A Case of Possible Malignancy-Related Polyangiitis Overlap Syndrome with Henoch-Schönlein Purpura and ANCA-Negative Pauci-Immune Glomerulonephritis as a Manifestation of Neuroendocrine Cancer

Session Information

Category: Onconephrology

  • 1700 Onconephrology


  • Ali, Muhammad, Nuvance Health, Poughkeepsie, New York, United States
  • Ghalib, Natasha, Montefiore Medical Center Jack D Weiler Hospital, New York, New York, United States
  • Noor, Fadila, Nuvance Health, Poughkeepsie, New York, United States
  • Collins, Susan E., Nuvance Health, Poughkeepsie, New York, United States

Henoch Schönlein purpura (HSP) is an immunoglobulin A (IgA) mediated small vessel vasculitis involving the skin, gastrointestinal tract, kidneys, and joints. It is often precipitated by infections but has also been reported with malignancies. Pauci immune crescentic glomerulonephritis (PICGN) is a cause of rapidly progressive glomerulonephritis (RPGN) and is usually ANCA positive with a paucity of immune complexes on renal biopsy. It is associated with microscopic polyangiitis (MPA), granulomatosis with polyangiitis (GPA), eosinophilic granulomatosis with polyangiitis (EGPA), or renal limited vasculitis. Polyangiitis overlap syndrome with features of more than one vasculitis has also been reported.

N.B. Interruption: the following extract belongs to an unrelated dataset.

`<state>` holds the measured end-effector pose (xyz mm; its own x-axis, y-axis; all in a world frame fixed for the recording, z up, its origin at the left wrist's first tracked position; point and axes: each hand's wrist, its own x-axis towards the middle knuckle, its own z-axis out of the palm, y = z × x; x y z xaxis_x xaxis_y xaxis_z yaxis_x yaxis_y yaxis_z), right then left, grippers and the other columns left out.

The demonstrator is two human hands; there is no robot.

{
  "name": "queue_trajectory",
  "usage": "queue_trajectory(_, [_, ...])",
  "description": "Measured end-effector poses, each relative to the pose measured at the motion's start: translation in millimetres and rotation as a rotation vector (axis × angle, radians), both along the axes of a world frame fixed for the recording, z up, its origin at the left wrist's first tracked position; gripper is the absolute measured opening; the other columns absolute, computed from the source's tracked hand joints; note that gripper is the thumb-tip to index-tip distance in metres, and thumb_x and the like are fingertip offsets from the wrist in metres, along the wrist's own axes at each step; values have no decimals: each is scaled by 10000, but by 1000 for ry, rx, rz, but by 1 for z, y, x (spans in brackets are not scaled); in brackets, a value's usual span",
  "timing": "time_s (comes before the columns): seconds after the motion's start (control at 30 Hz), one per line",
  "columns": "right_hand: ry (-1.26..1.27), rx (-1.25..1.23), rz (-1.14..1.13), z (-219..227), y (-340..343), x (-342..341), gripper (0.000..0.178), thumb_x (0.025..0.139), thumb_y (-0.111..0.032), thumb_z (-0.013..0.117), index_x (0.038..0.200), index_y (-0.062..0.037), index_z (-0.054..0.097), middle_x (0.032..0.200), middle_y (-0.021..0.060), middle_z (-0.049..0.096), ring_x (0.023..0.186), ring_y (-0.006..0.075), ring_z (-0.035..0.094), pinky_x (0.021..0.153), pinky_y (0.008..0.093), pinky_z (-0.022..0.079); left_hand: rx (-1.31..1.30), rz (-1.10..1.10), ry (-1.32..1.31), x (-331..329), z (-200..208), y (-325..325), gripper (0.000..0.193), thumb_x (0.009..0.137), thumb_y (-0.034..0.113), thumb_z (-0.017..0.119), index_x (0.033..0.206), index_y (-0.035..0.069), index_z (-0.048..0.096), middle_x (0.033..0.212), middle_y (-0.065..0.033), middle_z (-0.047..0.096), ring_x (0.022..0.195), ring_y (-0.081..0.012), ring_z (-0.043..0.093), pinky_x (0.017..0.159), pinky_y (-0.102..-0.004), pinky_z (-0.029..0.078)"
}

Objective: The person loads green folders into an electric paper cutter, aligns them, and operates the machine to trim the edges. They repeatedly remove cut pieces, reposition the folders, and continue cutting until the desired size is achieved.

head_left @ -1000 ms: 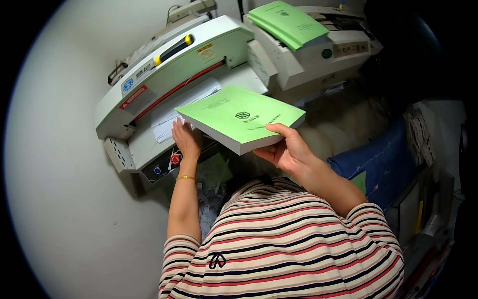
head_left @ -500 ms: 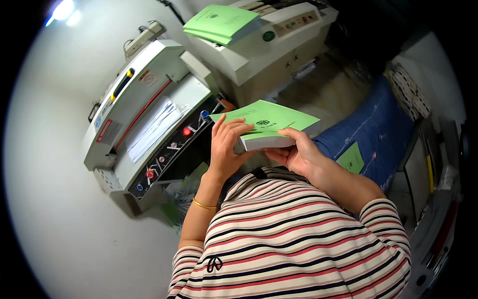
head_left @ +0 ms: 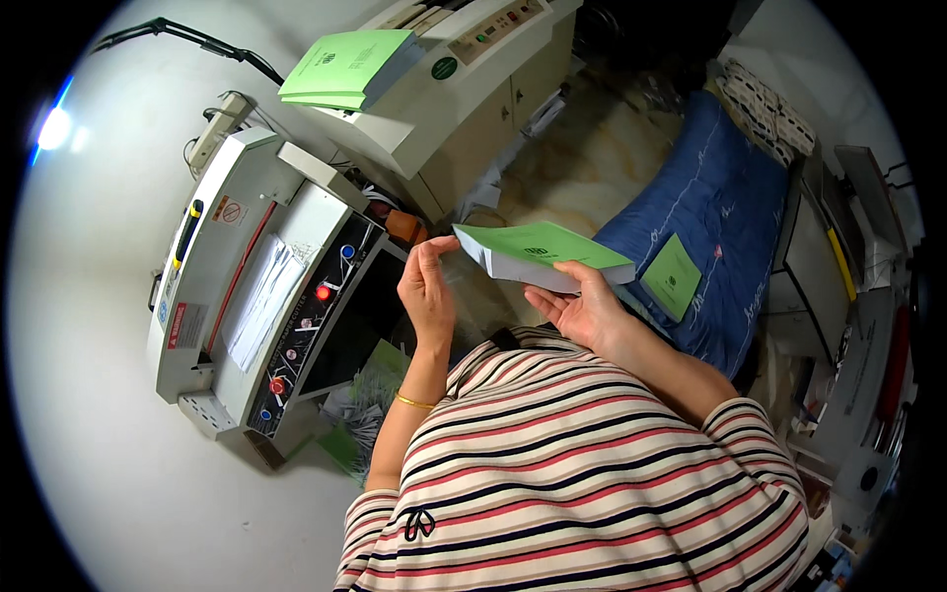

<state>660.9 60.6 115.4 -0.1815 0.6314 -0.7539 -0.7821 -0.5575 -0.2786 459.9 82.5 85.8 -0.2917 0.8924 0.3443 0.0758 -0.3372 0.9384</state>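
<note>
A thick paperback book with a green cover (head_left: 552,240) and white page edges is held in front of my waist, tilted. My right hand (head_left: 597,311) grips its near edge, thumb on the cover and fingers underneath. At the book's far left corner, my left hand (head_left: 429,296) is raised with its fingers close together. Its fingertips meet that corner in what looks like a pinch; the exact contact is too small to make out.
A paper cutter (head_left: 222,296) with loose white sheets stands at left. Green-covered books (head_left: 345,64) are stacked on a beige machine (head_left: 434,128) behind. At right, a green booklet (head_left: 673,278) lies on a blue cloth (head_left: 725,207). Paper scraps (head_left: 360,414) sit below the cutter.
My left hand has slid off the cover to the book's left corner. The book has tilted, showing more of its left page edges. The view has shifted, showing more of the right side.
</note>
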Motion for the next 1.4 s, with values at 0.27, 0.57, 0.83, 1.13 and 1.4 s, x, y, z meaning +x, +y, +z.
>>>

We report a unique case of HSP and ANCA-negative PICGN in association with metastatic neuroendocrine cancer.

Case Description

A 54-year-old male with no medical history presented with fatigue, colicky abdominal pain, and dark urine for 2 weeks. He denied recent respiratory or gastrointestinal infection. He had new-onset hypertension (BP 163/96 mmHg), a purpuric rash on the buttocks and lower extremities, and acute kidney injury (AKI). Urinalysis showed hematuria, pyuria, and proteinuria. Skin biopsy showed IgA vasculitis consistent with HSP. Prednisone was started but he required hospitalization due to worsening AKI (BUN 36 mg/dL & creatinine 3.11 mg/dL). Workup showed anemia (Hb 12.8 g/dL), normal platelet count and coagulation profile, proteinuria of 1g/day, positive ANA (titer 1:80), negative anti-MPO & PR3 ANCA, anti-GBM, and anti smith antibodies. CT abdomen showed multiple liver masses and biopsy showed metastatic neuroendocrine cancer. Renal biopsy showed acute pauci immune necrotizing crescentic glomerulonephritis. Chemotherapy (carboplatin & etoposide) was initiated with steroids leading to the resolution of AKI.


We report a unique case of HSP and ANCA-negative PICGN in association with metastatic neuroendocrine cancer. The difference in skin and renal biopsies indicates possible malignancy-related polyangiitis overlap syndrome. HSP and PICGN can be manifestations of occult malignancy, especially in adult males. Diagnosis of malignancy is crucial as remission of vasculitis may require both treatment of cancer and immunosuppressants.